Problem 1CD: We reformulate this problem explicitly: find a solution of Laplace's equation

\[ \Delta u =0 \qquad\mbox{or} \qquad \nabla^2 u =0 , \qquad (x,y) \in (0,a)\times (0,b) , \]
subject to homogeneous boundary conditions in variable x and nonhomogeneous in variable y:

\[ u(0,y) = 0 , \quad u(a,y) = 0, \quad u(x,0) =f_0 (x), \quad u(x,b) = f_b (x). \]
The first step in application of separation of variables consists in extracting an auxiliary problem

\[ \Delta u =0 , \qquad u(0,y) = 0 , \quad u(a,y) = 0, \]
which solution we seek in the form of the product \( u(x,y) = X(x) \, Y(y) . \) Substituting this product into Laplace's equation and homogeneous boundary conditions, we obtain the Sturm--Liouville problem
\[ X'' + \lambda\, X (x) =0, \qquad X(0) =0, \quad X(a) =0 ; \]
and corresponding equation for Y:
\[ Y'' (y) + \lambda\, Y (y) =0. \]
The above Sturm--Liouville problem has a sequence of eigenvalues and eigenfunctions
\[ \lambda_n = \left( \frac{n\pi}{a} \right)^2 , \qquad X_n (x) = \sin \frac{n\pi x}{a} , \qquad n=1,2,3,\ldots . \]
Then the corresponding equation for Y has the general solution in the finite interval \( 0 < y < b : \)
\[ Y_n (y) = a_n \cosh \frac{n\pi y}{a} + b_n \sinh \frac{n\pi y}{a} , \qquad n=1,2,3,\ldots . \]
The superposition principle yields the solution of the given problem C+D:
\[ u(x,y) = \sum_{n\ge 1} X_n (x)\, Y_n (y) = \sum_{n\ge 1} \left[ a_n \cosh \frac{n\pi y}{a} + b_n \sinh \frac{n\pi y}{a} \right] \sin \frac{n\pi x}{a} . \]
Substituting this series solution into nonhomogeneous boundary condition, we obtain the following equations to be held:
\begin{eqnarray*} f_0 (x) &=& u(x,0) = \sum_{n\ge 1} a_n \sin \frac{n\pi x}{a} , \\ f_b (x) &=& u(x,b) = \sum_{n\ge 1} \left[ a_n \cosh \frac{n\pi b}{a} + b_n \sinh \frac{n\pi b}{a} \right] \sin \frac{n\pi x}{a} . \end{eqnarray*}
Since both of then are just sine Fourier expansions of functions f0 and fb, we find their coefficients:
\begin{eqnarray*} a_n (x) &=& \frac{2}{a} \int_0^a f_0 (x) \, \sin \frac{n\pi x}{a} \,{\text d}x , \qquad n=1,2,\ldots ; \\ b_n &=& \frac{2}{a\,\sinh \frac{n\pi b}{a}} \int_0^a f_0 (x) \, \sin \frac{n\pi x}{a} \,{\text d}x - a_n \mbox{coth} \frac{n\pi b}{a} , \qquad n=1,2,\ldots . \end{eqnarray*}

Example: Find the potential inside a cubical box [0,a]×[0,b]×[0,c] with grounded walls, except for the side at z = c which has potential \( \displaystyle V_0 \left[ 1 - \left( \frac{2x}{a} -1 \right)^2 \right] . \) his potential increases from zero at the walls to V0 at x = a/2.

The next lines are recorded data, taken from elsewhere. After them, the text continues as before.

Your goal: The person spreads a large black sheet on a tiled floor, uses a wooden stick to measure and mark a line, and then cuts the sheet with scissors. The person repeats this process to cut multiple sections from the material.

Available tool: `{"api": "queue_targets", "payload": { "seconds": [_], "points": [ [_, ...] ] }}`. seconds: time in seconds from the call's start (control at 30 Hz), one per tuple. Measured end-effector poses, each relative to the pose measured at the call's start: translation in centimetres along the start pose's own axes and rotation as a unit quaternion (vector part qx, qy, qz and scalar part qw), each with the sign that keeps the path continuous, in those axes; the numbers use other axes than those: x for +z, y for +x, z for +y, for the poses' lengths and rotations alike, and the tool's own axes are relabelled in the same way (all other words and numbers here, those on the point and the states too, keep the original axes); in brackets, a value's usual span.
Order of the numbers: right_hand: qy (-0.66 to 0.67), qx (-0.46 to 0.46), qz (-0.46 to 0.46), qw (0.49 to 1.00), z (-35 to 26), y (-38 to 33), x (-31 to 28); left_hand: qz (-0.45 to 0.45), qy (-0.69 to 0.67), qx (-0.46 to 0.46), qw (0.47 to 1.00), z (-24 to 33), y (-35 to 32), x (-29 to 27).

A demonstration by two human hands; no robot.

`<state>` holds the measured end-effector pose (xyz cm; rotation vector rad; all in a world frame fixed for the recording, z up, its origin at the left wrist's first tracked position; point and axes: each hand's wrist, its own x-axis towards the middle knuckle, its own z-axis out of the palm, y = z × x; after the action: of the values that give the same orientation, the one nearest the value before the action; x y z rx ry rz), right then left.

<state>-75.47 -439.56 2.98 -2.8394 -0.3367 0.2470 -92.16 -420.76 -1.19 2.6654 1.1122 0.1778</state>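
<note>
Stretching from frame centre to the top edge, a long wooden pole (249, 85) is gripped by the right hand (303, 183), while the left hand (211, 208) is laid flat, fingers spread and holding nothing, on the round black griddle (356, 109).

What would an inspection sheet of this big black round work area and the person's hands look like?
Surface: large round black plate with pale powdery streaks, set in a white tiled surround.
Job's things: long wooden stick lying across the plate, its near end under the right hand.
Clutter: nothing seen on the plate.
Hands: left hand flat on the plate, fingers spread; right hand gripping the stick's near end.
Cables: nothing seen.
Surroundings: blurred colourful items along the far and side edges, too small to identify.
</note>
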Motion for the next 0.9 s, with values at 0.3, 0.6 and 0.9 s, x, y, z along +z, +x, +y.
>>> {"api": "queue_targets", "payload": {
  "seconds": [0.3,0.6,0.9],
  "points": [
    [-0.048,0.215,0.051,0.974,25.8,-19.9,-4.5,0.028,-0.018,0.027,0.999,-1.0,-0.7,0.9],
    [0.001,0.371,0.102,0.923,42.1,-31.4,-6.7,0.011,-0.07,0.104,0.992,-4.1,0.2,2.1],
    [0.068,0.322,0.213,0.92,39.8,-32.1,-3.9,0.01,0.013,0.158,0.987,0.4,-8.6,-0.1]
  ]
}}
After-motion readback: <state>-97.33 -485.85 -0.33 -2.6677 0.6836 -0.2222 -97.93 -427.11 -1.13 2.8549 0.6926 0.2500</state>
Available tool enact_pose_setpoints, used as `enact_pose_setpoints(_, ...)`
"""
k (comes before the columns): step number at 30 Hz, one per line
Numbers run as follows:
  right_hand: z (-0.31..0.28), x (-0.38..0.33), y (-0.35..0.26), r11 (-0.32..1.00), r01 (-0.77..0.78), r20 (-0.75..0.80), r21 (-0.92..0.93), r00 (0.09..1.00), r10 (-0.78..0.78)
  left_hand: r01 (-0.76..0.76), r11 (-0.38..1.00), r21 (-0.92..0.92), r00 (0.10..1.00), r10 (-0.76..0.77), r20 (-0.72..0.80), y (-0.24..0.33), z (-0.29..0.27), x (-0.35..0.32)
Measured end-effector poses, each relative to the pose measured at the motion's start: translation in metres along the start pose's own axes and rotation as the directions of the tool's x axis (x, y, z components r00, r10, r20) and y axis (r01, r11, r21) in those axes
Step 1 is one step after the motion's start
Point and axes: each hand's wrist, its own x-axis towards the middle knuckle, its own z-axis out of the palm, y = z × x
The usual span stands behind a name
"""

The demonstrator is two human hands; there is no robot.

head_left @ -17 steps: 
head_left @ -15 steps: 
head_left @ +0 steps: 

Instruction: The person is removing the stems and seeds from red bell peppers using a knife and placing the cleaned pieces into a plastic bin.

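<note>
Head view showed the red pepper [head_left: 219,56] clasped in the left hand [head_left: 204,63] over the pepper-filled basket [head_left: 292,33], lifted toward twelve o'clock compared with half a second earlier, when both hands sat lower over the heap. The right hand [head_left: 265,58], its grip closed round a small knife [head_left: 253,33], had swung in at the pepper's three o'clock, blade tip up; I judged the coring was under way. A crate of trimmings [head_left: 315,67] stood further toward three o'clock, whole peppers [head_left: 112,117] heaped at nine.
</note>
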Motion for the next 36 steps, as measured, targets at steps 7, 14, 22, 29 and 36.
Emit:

There is no charge inside the box, so the potential satisfies Laplace’s equation

\[ \nabla^2 u =0 \qquad\mbox{or} \qquad \frac{\partial^2 u}{\partial x^2} + \frac{\partial^2 u}{\partial y^2} + \frac{\partial^2 u}{\partial z^2} =0 \]
in a cube with sides a in x, b in y, and c in z with Dirichlet boundary conditions. We try to separate variables by seeking for nontrivial solutions of the form \( u(x,y,z) = X(x)\,Y(y)\,Z(z) . \) Then
\[ X'' Y Z + X Y'' Z = XYZ'' =0 \qquad \Longleftrightarrow \qquad \frac{X''(x)}{X(x)} + \frac{Y''(y)}{Y(y)} + \frac{Z''(z)}{Z(z)} = 0. \]
For the above equation t hold, we must have
\[ \frac{X''(x)}{X(x)} = k_1 , \qquad \frac{Y''(y)}{Y(y)} = k_2 , \qquad \frac{Z''(z)}{Z(z)} = k+3 \qquad\mbox{and} \qquad k_1 + k_2 + k+3 =0. \]
The potential is zero at x = 0 and at x = a, so we need k1 to be negative and equals to \( - \left( \frac{n\pi}{a} \right)^2 . \) Similar argument gives \( k_2 = - \left( \frac{m\pi}{b} \right)^2 , \) and \( Y_m (y) = \sin \frac{m\pi y}{b} . \) Finally,
\[ k_3 = \left( \frac{n\pi}{a} \right)^2 + \left( \frac{m\pi}{b} \right)^2 , \qquad n= 1,2,\ldots , \quad m=1,2,3,\ldots . \]
To make Z equals zero at z = c, the appropriate solution for Z is sine hyperbolic and we have
\[ u(x,y,z) = \sum_{n\ge 1} \sum_{m\ge 1} A_{n,m} \sin \frac{n\pi x}{a} \,\sin \frac{m\pi y}{b} \,\sinh \left( \sqrt{\left( \frac{n\pi}{a} \right)^2 + \left( \frac{m\pi}{b} \right)^2} \, z \right) . \]
Finally we evaluate the potential at z = c:
\[ u(x,y,c) = V_0 \left[ 1 - \left( \frac{2x}{a} -1 \right)^2 \right] = \sum_{n\ge 1} \sum_{m\ge 1} A_{n,m} \sin \frac{n\pi x}{a} \,\sin \frac{m\pi y}{b} \,\sinh \left( \sqrt{\left( \frac{n\pi}{a} \right)^2 + \left( \frac{m\pi}{b} \right)^2} \, c \right) . \]
Following V.A. Steklov, we multiply both sides of the latter by eigenfunctions and integrate the outcome. Using the orthogonality of the sines, we get
\[ \int_0^a {\text d}x\,\sin \frac{n\pi x}{a} \, \int_0^b {\text d}y\,\sin \frac{m\pi y}{b} \, V_0 \left[ 1 - \left( \frac{2x}{a} -1 \right)^2 \right] = \frac{ab}{4}\,A_{n,m} \, \sinh \left( \sqrt{\left( \frac{n}{a} \right)^2 + \left( \frac{m}{b} \right)^2} \, \pi c \right) . \]
With the aid of Mathematica, we evaluate the integral:
Integrate[Sin[m*Pi*y/b],{y,0,b}]
(b - b Cos[m \[Pi]])/(m \[Pi])
Integrate[(1-(2*x/a-1)^2)*Sin[n*Pi*x/a],{x,0,a}]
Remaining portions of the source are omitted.